ME-EM Graduate Seminar: Engineering the Past: Using Modern Engineering to Understand Historical Technologies

Mechanical Engineering – Engineering Mechanics Graduate Seminar; Thursday, Feb. 20, 2014 4:00 – 5:00 p.m. Room 103 EERC Bldg.; Steven A. Walton, PhD; Professor of History, Michigan Technological University

Title: Engineering the Past: Using Modern Engineering to Understand Historical Technologies

Amazing technical tasks have been accomplished in the past, from wonders like Stonehenge to the Wright Brothers biplane, but usually with little to no framework that we could conceive of as ‘science’. Modern engineering, on the other hand, has a vast range of scientific information with which to design and analyze new developments in technology, but it rarely stops to look back at how things worked in the past. These techniques can, however, offer great insight into historical technology, but it is often overlooked by historians who don’t know modern science and by engineers who don’t consider historical topics legitimate areas for analysis. This presentation will give a number of examples of historic technologies that have been recreated and analyzed with varying levels of engineering science, and then describe an ongoing research project on the “Origins of Firepower” that seeks to understand how early firearms were made, used, and understood. In particular, a number of research opportunities will be highlighted with regard to pre-modern gunpowder manufacture and combustion, as well as early artillery metrology and ballistics.

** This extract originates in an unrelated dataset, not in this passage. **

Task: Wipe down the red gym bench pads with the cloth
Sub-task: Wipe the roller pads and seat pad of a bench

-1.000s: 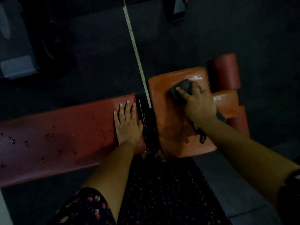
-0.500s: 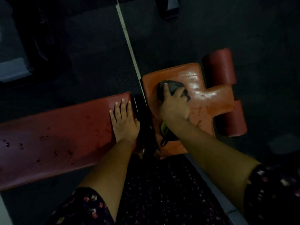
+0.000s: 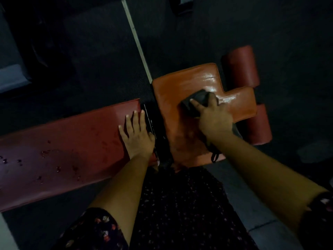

Dr. Walton holds degrees in Mechanical Engineering (B.S. Cornell; M.S. Caltech) and the History of Science and Technology (M.A., Ph.D ., Univ. of Toronto). He is own research on the history of technologies and the industries that made them spans the Middle Ages to the nineteenth century, and he works on both European and American topics. Most recently, he has two relevant projects underway that will appear in the talk: he is part of the Early European Guns and the Origins of Firepower research groups based in the UK and Denmark and in engaged in a series of surveys and projects to understand how gunpowder weaponry from the late 15th and 16th centuries behaved; in his work on 19th-cetntry American ordnance foundries, he is studying how the early understandings of strength of materials before the Civil War influenced artillery design and manufacture. He is long-term goal is to help find places where historical studies and engineering science can come together fruitfully to answering interesting historical questions.